Task prompt: Go through the records and extract every line with the word "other".

Input for this task:
##############################
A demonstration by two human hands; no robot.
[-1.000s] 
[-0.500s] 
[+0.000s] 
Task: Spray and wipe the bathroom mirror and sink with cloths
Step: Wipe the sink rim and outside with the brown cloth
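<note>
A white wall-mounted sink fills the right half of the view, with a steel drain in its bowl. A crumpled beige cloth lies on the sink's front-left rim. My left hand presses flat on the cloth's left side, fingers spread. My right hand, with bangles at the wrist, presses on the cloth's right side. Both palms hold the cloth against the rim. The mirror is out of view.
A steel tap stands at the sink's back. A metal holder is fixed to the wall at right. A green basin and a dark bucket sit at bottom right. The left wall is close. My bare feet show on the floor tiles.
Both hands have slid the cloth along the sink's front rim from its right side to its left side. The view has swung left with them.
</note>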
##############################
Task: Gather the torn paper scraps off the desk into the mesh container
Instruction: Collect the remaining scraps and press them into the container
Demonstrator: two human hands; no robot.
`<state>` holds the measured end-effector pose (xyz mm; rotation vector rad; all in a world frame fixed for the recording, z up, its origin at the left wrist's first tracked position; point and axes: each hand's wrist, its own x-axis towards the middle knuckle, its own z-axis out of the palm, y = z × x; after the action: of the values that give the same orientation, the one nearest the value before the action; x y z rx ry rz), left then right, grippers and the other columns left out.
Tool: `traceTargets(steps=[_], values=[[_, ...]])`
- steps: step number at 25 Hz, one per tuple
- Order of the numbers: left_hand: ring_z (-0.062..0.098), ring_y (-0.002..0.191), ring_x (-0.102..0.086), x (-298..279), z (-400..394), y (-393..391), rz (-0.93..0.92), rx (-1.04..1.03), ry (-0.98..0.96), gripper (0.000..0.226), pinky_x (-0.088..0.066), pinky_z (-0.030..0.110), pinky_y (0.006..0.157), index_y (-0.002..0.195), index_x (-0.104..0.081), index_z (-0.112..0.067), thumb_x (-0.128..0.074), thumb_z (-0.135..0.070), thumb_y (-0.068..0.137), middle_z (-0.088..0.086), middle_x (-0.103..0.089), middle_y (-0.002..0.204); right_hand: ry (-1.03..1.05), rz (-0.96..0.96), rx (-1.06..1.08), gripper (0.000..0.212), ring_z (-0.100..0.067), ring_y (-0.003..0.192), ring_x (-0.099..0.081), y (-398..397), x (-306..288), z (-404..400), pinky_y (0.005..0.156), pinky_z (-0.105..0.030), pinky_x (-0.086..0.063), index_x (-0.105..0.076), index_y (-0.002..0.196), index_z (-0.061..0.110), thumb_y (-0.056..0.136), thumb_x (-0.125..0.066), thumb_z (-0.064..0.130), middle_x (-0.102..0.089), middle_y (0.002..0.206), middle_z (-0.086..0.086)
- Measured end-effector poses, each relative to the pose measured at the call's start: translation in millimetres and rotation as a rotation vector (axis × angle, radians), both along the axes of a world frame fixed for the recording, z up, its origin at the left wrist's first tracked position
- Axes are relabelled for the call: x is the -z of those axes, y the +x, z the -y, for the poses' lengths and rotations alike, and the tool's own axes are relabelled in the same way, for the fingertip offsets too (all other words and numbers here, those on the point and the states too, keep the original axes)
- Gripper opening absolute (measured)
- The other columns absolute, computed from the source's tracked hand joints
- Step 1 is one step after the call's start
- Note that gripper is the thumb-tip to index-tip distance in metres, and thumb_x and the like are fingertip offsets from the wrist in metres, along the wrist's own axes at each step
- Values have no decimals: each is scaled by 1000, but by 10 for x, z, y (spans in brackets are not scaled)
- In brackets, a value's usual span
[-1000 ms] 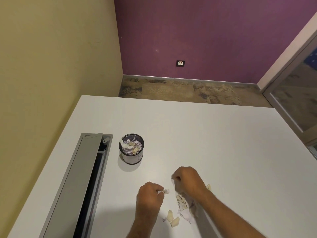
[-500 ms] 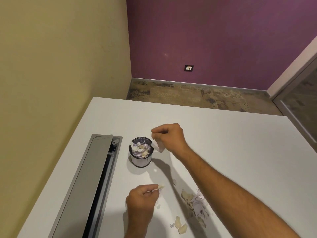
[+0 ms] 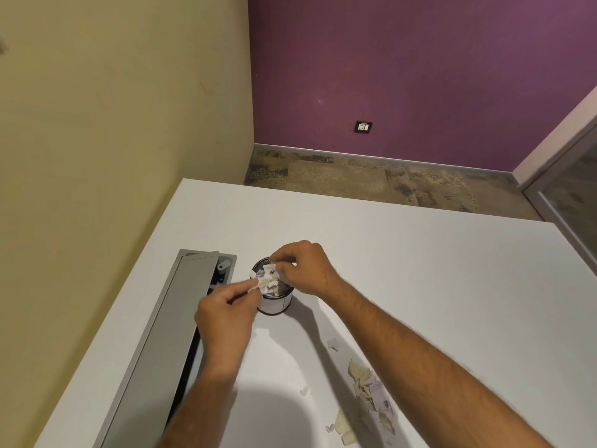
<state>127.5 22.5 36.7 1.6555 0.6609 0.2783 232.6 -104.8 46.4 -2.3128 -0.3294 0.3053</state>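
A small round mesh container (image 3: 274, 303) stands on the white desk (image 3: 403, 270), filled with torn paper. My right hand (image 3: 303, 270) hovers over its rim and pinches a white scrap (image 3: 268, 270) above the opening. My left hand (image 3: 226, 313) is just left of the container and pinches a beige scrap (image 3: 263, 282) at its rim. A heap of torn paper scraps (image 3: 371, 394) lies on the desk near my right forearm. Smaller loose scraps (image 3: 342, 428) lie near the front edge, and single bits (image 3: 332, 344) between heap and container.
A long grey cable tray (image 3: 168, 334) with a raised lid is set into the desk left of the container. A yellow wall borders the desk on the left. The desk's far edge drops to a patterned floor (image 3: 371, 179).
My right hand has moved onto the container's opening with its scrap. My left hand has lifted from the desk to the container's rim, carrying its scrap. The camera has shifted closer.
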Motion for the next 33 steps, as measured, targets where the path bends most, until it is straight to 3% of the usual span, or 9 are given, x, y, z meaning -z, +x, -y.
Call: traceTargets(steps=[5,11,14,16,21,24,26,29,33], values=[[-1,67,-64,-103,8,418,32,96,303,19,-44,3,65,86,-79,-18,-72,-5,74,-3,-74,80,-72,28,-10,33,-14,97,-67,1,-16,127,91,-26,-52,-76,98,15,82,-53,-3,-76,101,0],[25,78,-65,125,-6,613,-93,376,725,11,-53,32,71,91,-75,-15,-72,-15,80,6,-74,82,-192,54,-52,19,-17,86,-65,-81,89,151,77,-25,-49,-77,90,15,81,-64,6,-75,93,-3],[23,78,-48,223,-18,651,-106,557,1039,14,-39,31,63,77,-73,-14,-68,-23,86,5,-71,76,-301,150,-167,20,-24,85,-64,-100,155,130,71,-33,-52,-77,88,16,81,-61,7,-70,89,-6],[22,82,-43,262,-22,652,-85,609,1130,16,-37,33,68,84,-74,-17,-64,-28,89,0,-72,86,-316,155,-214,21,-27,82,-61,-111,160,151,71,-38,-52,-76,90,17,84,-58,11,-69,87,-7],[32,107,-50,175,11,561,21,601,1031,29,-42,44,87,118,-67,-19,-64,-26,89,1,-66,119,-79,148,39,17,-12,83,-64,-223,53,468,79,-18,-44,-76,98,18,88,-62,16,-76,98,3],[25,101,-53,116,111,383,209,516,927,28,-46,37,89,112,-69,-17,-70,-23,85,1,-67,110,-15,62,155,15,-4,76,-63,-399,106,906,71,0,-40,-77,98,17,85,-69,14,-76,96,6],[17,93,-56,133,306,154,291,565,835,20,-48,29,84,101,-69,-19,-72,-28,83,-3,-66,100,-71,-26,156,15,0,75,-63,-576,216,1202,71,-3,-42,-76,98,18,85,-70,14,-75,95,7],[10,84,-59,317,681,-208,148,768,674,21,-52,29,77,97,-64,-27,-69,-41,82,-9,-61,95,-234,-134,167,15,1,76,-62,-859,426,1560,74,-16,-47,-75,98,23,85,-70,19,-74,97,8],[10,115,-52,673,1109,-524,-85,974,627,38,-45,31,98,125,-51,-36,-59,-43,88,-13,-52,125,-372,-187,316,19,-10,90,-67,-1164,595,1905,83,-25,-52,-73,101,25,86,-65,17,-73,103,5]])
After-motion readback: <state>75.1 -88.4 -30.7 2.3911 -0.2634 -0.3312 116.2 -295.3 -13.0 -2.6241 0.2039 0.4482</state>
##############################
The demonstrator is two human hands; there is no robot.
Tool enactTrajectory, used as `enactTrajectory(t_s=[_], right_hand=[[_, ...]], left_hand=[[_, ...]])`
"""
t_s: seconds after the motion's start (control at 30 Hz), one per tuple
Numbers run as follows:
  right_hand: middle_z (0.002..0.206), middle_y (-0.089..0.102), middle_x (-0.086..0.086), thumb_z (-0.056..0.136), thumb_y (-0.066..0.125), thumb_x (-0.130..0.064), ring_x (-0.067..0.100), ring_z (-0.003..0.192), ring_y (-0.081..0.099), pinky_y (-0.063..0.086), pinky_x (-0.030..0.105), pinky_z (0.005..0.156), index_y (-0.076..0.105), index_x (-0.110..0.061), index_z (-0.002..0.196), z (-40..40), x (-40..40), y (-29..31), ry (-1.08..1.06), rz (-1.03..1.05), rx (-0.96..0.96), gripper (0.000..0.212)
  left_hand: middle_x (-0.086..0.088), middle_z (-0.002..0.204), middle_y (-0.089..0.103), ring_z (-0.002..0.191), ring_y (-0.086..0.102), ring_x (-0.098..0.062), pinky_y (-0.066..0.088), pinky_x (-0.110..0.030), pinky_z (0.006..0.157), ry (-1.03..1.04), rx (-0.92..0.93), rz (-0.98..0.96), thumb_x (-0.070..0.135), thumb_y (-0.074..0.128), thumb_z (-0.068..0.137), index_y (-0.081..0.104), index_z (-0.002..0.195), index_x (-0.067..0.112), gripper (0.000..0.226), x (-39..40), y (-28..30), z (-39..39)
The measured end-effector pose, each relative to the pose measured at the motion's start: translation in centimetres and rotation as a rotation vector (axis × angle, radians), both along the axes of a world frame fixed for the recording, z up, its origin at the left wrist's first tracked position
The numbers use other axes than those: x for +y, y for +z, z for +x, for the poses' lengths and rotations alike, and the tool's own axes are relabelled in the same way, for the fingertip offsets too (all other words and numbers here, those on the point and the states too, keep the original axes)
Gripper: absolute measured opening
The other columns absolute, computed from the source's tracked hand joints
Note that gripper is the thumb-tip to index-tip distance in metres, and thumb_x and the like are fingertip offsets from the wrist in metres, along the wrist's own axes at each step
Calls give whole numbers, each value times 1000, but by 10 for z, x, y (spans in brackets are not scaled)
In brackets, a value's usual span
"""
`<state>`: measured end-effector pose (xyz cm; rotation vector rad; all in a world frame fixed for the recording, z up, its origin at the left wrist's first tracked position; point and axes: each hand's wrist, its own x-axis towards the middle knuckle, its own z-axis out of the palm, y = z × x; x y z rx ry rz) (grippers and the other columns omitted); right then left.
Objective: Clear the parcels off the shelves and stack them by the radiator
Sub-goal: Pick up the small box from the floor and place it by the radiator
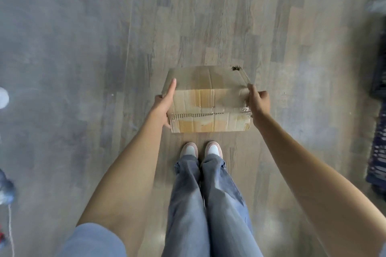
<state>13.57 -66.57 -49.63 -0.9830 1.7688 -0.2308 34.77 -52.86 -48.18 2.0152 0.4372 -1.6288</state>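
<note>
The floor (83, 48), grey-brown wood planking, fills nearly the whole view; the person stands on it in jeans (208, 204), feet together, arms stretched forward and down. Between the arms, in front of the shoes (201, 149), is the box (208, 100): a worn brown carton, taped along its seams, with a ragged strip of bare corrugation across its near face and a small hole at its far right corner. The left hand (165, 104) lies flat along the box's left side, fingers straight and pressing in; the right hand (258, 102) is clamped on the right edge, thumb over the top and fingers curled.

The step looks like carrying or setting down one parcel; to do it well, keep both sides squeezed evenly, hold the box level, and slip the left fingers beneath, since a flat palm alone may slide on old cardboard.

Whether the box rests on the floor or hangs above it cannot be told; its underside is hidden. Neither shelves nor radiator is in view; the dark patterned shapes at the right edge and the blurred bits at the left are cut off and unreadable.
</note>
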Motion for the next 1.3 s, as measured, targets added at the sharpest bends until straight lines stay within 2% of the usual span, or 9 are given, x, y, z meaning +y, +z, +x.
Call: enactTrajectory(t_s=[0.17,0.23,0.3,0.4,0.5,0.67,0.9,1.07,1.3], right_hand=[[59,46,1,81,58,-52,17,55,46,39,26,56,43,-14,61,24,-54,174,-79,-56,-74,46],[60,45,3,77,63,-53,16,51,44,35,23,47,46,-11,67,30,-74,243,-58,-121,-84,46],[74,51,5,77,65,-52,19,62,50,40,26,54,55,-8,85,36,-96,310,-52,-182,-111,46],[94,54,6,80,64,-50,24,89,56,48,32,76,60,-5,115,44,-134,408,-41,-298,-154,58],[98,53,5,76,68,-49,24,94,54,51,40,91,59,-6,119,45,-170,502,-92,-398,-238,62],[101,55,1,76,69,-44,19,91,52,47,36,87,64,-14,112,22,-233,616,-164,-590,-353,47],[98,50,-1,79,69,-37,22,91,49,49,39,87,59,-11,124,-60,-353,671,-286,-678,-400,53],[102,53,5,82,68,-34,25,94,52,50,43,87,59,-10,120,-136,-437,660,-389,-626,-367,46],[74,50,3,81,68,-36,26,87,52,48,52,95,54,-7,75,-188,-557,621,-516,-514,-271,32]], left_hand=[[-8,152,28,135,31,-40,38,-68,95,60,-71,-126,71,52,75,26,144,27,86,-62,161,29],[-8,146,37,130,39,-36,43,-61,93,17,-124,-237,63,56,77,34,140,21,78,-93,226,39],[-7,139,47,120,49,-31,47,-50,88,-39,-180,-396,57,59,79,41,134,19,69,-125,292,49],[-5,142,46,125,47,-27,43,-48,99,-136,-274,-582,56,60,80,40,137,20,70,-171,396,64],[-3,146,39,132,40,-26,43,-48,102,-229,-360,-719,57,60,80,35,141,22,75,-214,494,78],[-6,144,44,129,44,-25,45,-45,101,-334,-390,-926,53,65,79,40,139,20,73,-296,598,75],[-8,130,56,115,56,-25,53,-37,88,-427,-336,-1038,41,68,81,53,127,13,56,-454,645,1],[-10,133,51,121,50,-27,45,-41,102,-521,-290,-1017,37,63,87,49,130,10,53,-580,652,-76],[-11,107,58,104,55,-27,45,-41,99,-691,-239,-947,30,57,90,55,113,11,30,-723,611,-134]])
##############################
Answer for the task:
`<state>` holds the measured end-effector pose (xyz mm; rotation vector rad; all in a world frame fixed for the recording, z up, its origin at the left wrist's first tracked position; point and axes: each hand's wrist, its own x-axis towards the middle knuckle, its own z-axis out of the palm, y = z × x; after the action: of the values that give the same orientation, the one nearest the value before the action; x y z rx ry rz), left then right, grippers and the other columns left out.
- Axes are relabelled for the call: x is the -z of those axes, y the +x, z the -y, for the poses' lengths and rotations alike, and the tool's own axes are relabelled in the same way, for the fingertip offsets too (all other words and numbers here, those on the point and the states too, keep the original axes)
- The other columns absolute, computed from the source's tracked hand joints
The numbers use other axes than those: x for +y, y for +z, z for +x, for the poses' lengths and rotations alike, and the tool's own axes are relabelled in the same way, for the fingertip offsets too (all other words and numbers here, those on the point and the states too, keep the original axes)
The other columns absolute, computed from the source's tracked hand joints
`<state>`: measured end-effector pose (xyz cm; rotation vector rad; all in a world frame fixed for the recording, z up, its origin at the left wrist's first tracked position; point and axes: each hand's wrist, its own x-axis towards the middle knuckle, its own z-axis out of the palm, y = z × x; x y z rx ry rz) (grippers and the other columns omitted); right then left.

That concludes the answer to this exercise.